▸ **Your goal**
Only the lines with "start" in the entries below belong in the answer; please copy them.

▸ **Data to examine**
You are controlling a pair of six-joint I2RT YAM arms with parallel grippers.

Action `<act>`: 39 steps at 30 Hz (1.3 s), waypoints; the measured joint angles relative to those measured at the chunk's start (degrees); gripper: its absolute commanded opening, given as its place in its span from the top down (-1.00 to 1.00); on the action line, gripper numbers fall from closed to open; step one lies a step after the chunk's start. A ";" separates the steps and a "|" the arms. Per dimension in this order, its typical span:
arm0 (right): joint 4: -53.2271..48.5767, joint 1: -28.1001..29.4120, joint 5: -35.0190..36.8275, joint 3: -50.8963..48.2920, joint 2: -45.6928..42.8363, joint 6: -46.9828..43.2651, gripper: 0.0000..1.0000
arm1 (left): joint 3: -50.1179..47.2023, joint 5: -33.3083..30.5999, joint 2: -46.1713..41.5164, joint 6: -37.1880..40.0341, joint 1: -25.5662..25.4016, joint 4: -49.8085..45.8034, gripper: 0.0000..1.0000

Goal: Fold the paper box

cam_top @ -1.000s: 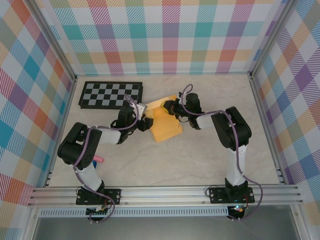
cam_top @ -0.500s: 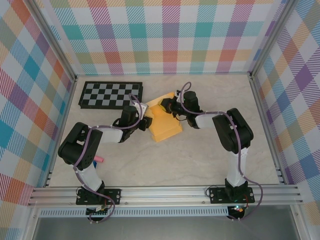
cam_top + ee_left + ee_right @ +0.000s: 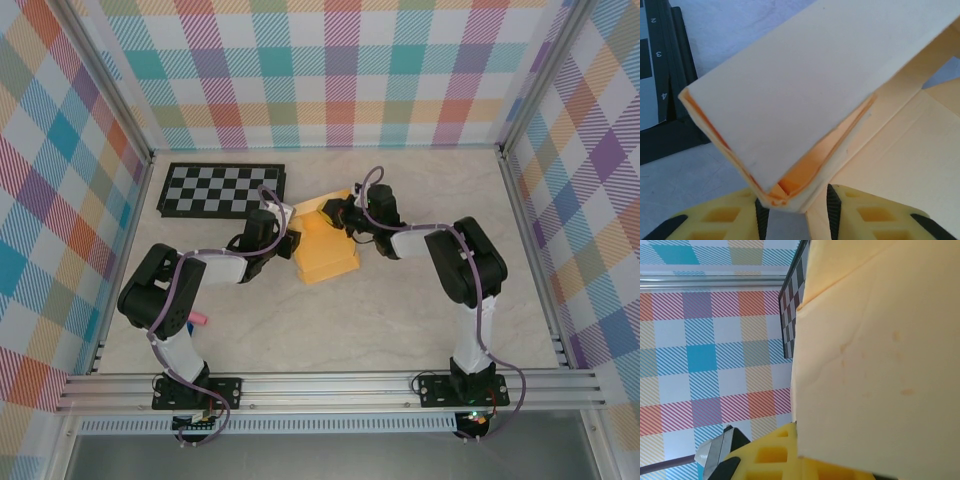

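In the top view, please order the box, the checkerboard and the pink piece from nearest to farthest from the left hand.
1. Box, right at the left hand.
2. Checkerboard, farther back, to the left.
3. Pink piece, toward the near edge, left.

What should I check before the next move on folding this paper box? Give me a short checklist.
1. Hold of the right gripper on the far edge of the paper box: ok, shut on it.
2. Folded corner sits between the fingers of the left gripper: ok.
3. Left pinch firm on that corner: cannot tell.
4. Box fully folded: not ok, one panel lies flat.
5. The checkerboard is out from under the box: ok.
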 measured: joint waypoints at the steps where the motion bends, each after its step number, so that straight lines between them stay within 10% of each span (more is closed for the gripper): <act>1: 0.00 0.00 0.07 -0.15 -0.07 0.00 1.00 | 0.04 -0.20 0.09 -0.15 -0.02 0.02 0.33; 11: 0.07 0.46 0.92 -0.63 -0.11 -0.02 1.00 | 0.15 -1.62 0.70 -0.87 -1.05 0.94 0.06; 21: 0.48 0.52 1.73 -1.36 -0.57 -0.02 1.00 | 0.20 -3.02 2.86 -0.33 -1.07 5.29 0.31; 27: 0.50 0.61 1.70 -1.92 -0.81 -0.02 1.00 | 1.22 -3.28 4.92 -0.55 -1.07 9.42 -0.30; 39: 0.22 0.66 1.97 -3.04 -1.18 0.63 1.00 | -0.66 -2.05 8.13 -0.76 0.22 22.05 -0.20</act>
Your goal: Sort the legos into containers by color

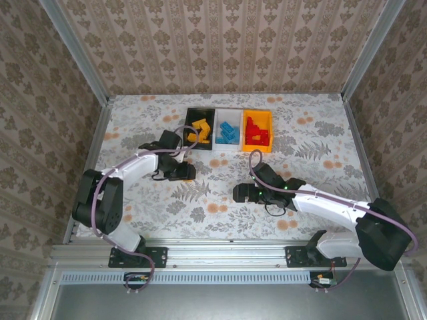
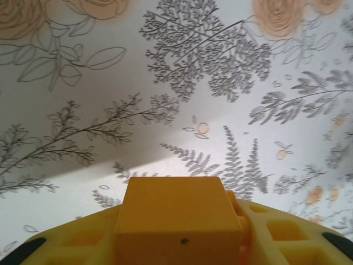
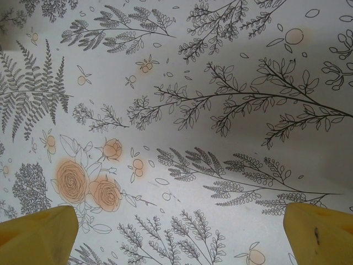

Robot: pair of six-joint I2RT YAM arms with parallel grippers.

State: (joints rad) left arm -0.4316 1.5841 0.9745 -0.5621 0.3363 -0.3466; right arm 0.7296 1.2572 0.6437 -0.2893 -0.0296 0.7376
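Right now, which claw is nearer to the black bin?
Left. The left claw, gripping a yellow lego, is just short of the black bin; the open right claw sits farther back, off to its right.

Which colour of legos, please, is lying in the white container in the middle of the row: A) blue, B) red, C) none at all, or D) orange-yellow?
A: the top view shows blue legos inside the white container, which sits between the black container and the orange-yellow container.

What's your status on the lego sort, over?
Left gripper shut on orange-yellow brick, short of black bin. Right gripper open, empty. Nothing in the way.
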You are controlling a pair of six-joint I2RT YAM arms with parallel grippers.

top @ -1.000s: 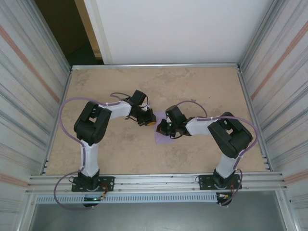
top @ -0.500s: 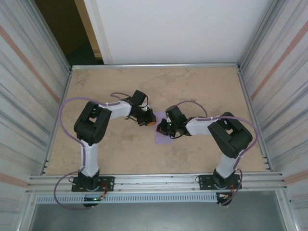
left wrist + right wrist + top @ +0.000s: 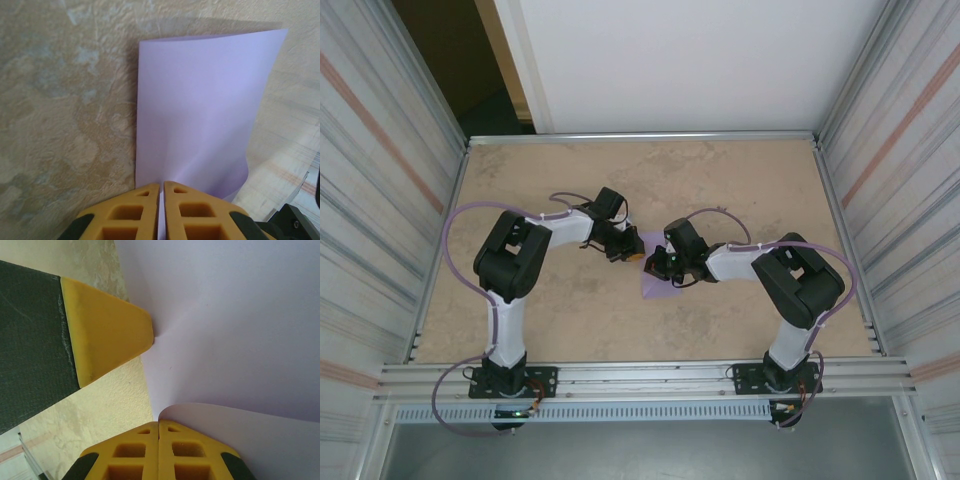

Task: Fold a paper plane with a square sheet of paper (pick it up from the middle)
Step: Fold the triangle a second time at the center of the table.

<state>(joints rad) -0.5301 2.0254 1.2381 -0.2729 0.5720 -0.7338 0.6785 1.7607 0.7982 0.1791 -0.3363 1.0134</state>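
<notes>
The square sheet of paper (image 3: 655, 285) is lavender and lies folded to a narrow rectangle in the middle of the table, between both arms. My left gripper (image 3: 636, 252) is shut on its near edge; in the left wrist view the paper (image 3: 200, 115) runs away from the gripper (image 3: 161, 186), and a thin strip of it shows between the fingers. My right gripper (image 3: 659, 266) meets it from the other side. In the right wrist view that gripper (image 3: 159, 423) is shut on a curled-up flap of the paper (image 3: 225, 315). The left gripper's yellow fingertip (image 3: 107, 335) touches the paper's edge there.
The beige table (image 3: 740, 180) has metal rails along its left, right and back edges and a wider rail at the front (image 3: 640, 375). Corrugated walls stand close on both sides. Both arms bend inward over the table's centre.
</notes>
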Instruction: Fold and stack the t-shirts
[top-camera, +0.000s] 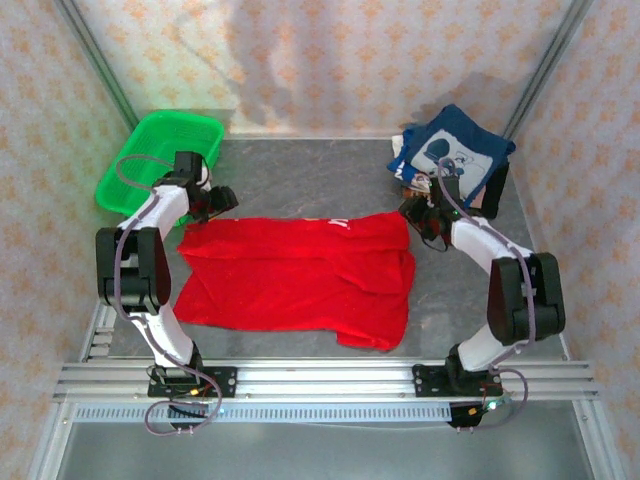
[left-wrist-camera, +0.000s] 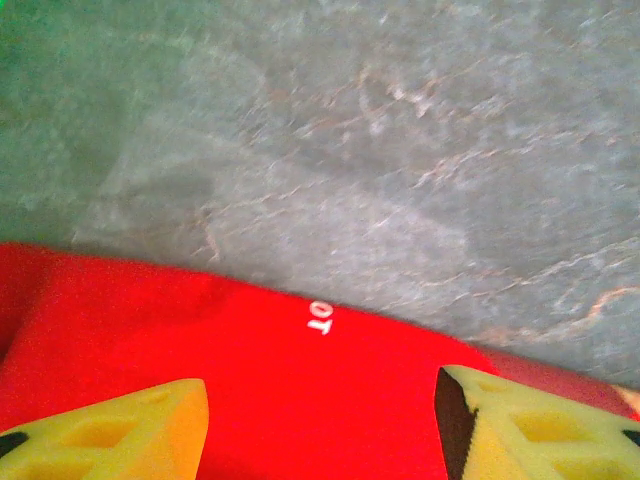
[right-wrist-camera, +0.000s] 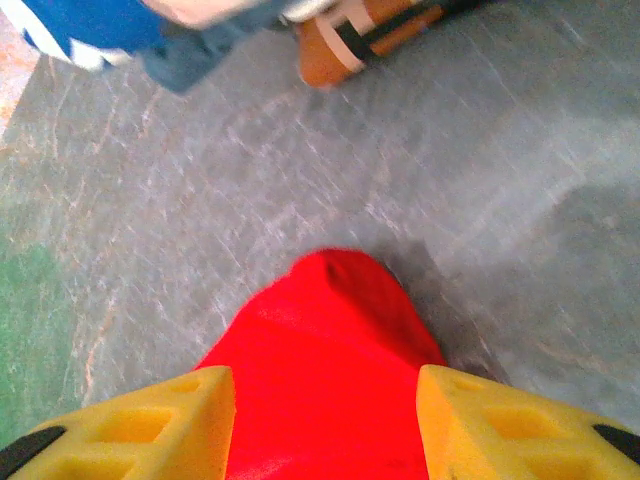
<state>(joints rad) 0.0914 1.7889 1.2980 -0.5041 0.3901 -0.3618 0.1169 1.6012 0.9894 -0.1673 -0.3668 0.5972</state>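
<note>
Red t-shirt (top-camera: 300, 280) lay flat on table (top-camera: 300, 170); navy t-shirt (top-camera: 455, 150) sat at far right. We saw left gripper (top-camera: 222, 200) and right gripper (top-camera: 418, 215) over red shirt's far corners, fingers apart, holding nothing.

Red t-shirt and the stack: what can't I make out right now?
- Red t-shirt print: top view, plain cloth faces up.
- White mark on it: left wrist view, too blurred to read.
- Stack under navy t-shirt: top view, covered by it and the right arm; count unclear.
- Orange striped item: right wrist view, blurred, cut by top edge.
</note>
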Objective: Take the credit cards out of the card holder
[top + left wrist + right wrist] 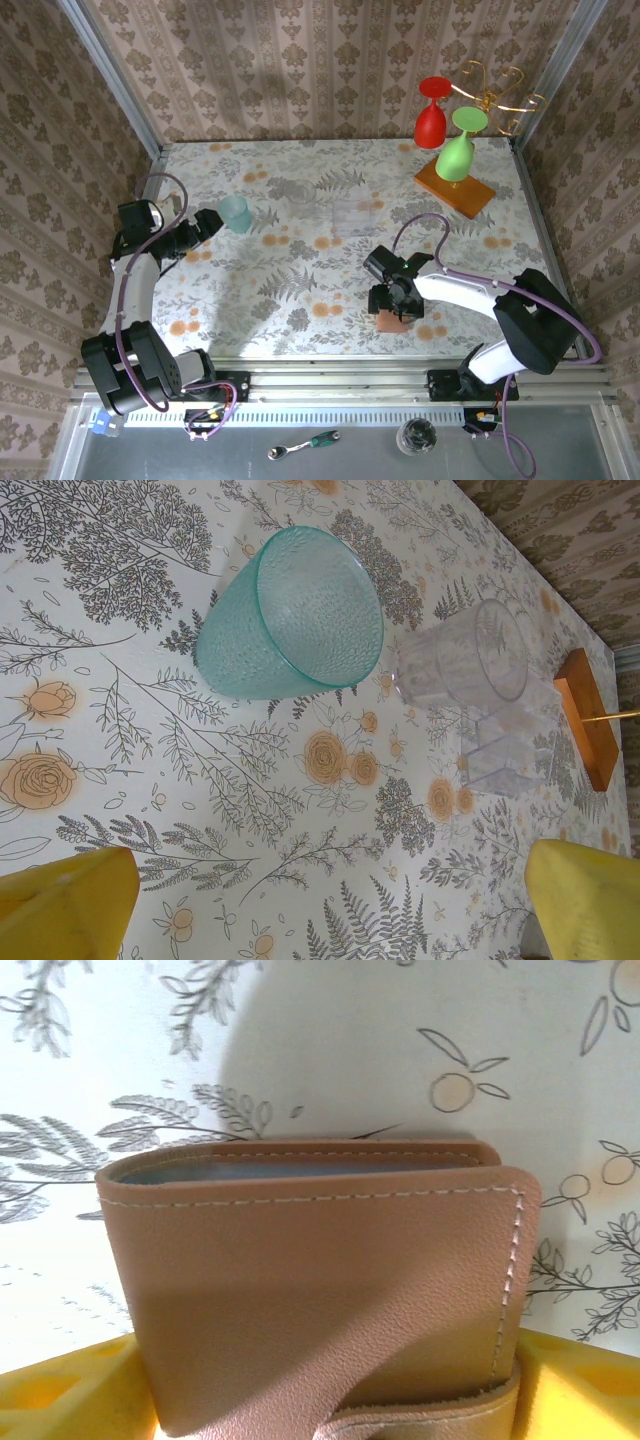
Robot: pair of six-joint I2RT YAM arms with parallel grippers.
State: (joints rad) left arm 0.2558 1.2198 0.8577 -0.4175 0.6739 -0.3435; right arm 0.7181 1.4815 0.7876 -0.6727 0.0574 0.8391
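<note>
The tan, leather-like, stitched rectangular card holder (320,1290) lies folded shut on the floral-printed table (300,290), right of centre and near the front edge. It sits directly under the right gripper (392,305).

**Handling.** We judge the holder light, soft and pliable: the cover will flex under pressure and may slide on the smooth cloth. We would take hold across the two short edges, clear of the fold, so that the open edge stays free. The credit cards are hidden inside the closed cover. We expect them to be thin, stiff and slick.

**End effectors.** The right gripper's yellow fingers (60,1390) flank the holder on both sides. We cannot tell whether they press on it. The left gripper (325,905) stands spread wide and grasps nothing. It faces a teal dimpled plastic cup (290,625).

**Views.** The right wrist view resolves the stitching and a grey-blue lining sliver along the upper edge. The top view gives the holder's place on the table.
</note>
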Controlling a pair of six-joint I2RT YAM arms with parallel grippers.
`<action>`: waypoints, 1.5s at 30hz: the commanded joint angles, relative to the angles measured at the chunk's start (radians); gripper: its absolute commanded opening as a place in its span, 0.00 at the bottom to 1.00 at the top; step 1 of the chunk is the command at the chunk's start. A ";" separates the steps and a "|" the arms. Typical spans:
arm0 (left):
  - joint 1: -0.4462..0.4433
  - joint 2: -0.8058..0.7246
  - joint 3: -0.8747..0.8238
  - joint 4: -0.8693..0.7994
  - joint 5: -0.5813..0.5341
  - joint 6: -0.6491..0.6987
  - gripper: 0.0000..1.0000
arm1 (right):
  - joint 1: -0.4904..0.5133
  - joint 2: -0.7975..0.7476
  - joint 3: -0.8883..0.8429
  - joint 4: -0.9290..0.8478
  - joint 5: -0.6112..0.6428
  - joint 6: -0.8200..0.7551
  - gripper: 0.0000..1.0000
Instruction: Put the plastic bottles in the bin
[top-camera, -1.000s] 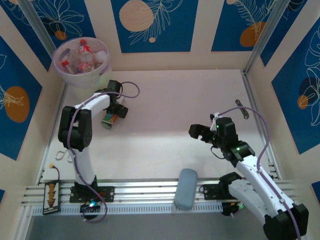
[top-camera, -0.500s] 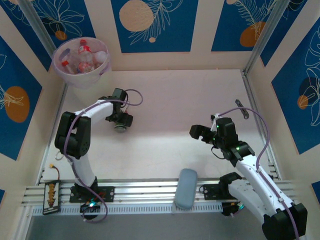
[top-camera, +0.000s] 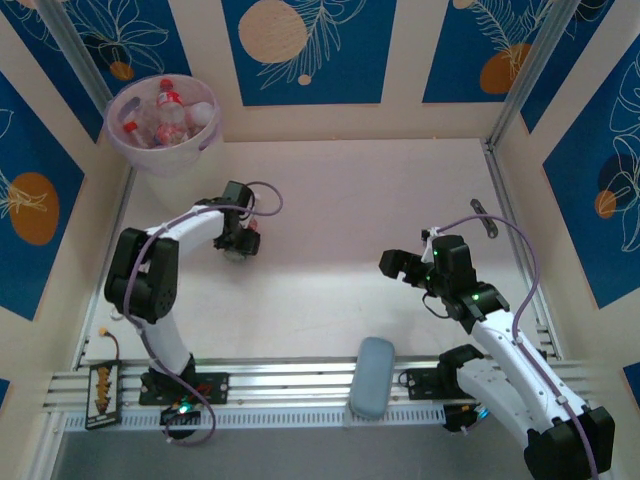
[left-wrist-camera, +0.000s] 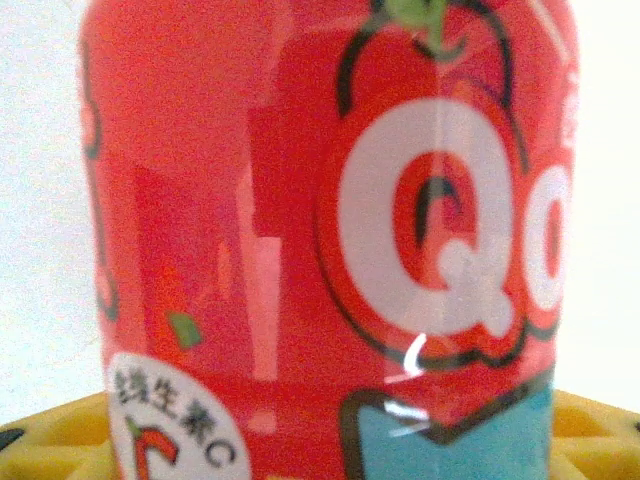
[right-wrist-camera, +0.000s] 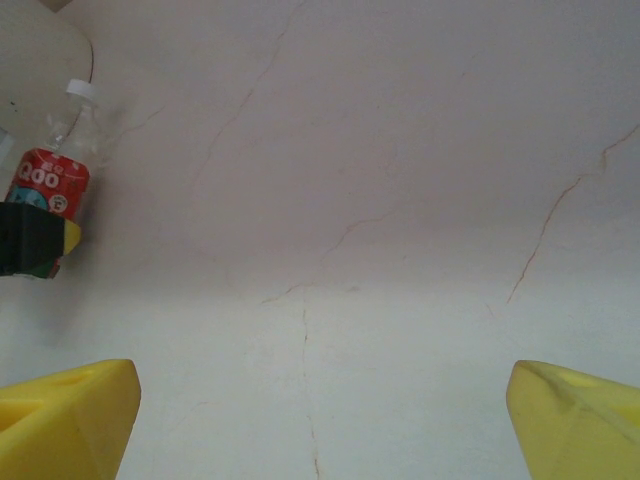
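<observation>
Working the rig from afar, I have the left gripper down on the left half of the table, its jaws either side of a small red-labelled "Qoo" bottle. The bottle sits on the near right of the bin and clear of it. From the left wrist, yellow pads show at both lower corners with the glossy label between them. I cannot tell whether they already press on the plastic. I also cannot tell whether the bottle lies flat or stands.

The right gripper hangs over the right half of the table, its yellow fingertips spread wide with nothing between them.

I judge the bottle light and probably empty, since it looks clear above the label, up to the white cap. Its thin walls should give under a hard squeeze. The shiny sleeve looks slippery, and a round body will roll if nudged. The labelled middle, straight-sided and widest, looks like the place to hold it, with a moderate squeeze. The tapering neck looks a poorer choice.

By my count:
- One bottle is outside the bin.
- There is one bin, a round translucent bucket in the far left corner.
- Several bottles are heaped inside it. I make out red caps and a pale one, but the jumble of clear plastic is too tangled for a firm number.
- One grey-blue oblong pad lies at the near edge between the arm bases.
</observation>
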 joint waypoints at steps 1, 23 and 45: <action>-0.019 -0.072 0.025 -0.030 0.020 -0.010 0.60 | -0.004 0.007 -0.001 0.004 -0.026 -0.004 0.95; 0.160 -0.185 0.769 -0.265 0.303 -0.020 0.47 | 0.014 0.028 0.025 -0.001 -0.019 -0.003 0.95; 0.556 0.126 1.121 -0.326 0.382 -0.143 0.42 | 0.020 -0.012 -0.001 -0.016 -0.012 0.004 0.95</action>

▸ **Expected answer**
Action `<act>`: 39 steps at 30 Hz (1.3 s), waypoints; the measured joint angles relative to those measured at the chunk's start (degrees); gripper: its absolute commanded opening, given as its place in its span from the top down (-1.00 to 1.00); on the action line, gripper numbers fall from closed to open; step one lies a step after the chunk's start. A ";" separates the steps and a "|" the arms. Per dimension in this order, its typical span:
`<action>`: waypoints, 1.5s at 30hz: the commanded joint angles, relative to the angles measured at the chunk's start (radians); gripper: its absolute commanded opening as a place in its span, 0.00 at the bottom to 1.00 at the top; step 1 of the chunk is the command at the chunk's start. A ";" separates the steps and a "|" the arms. Typical spans:

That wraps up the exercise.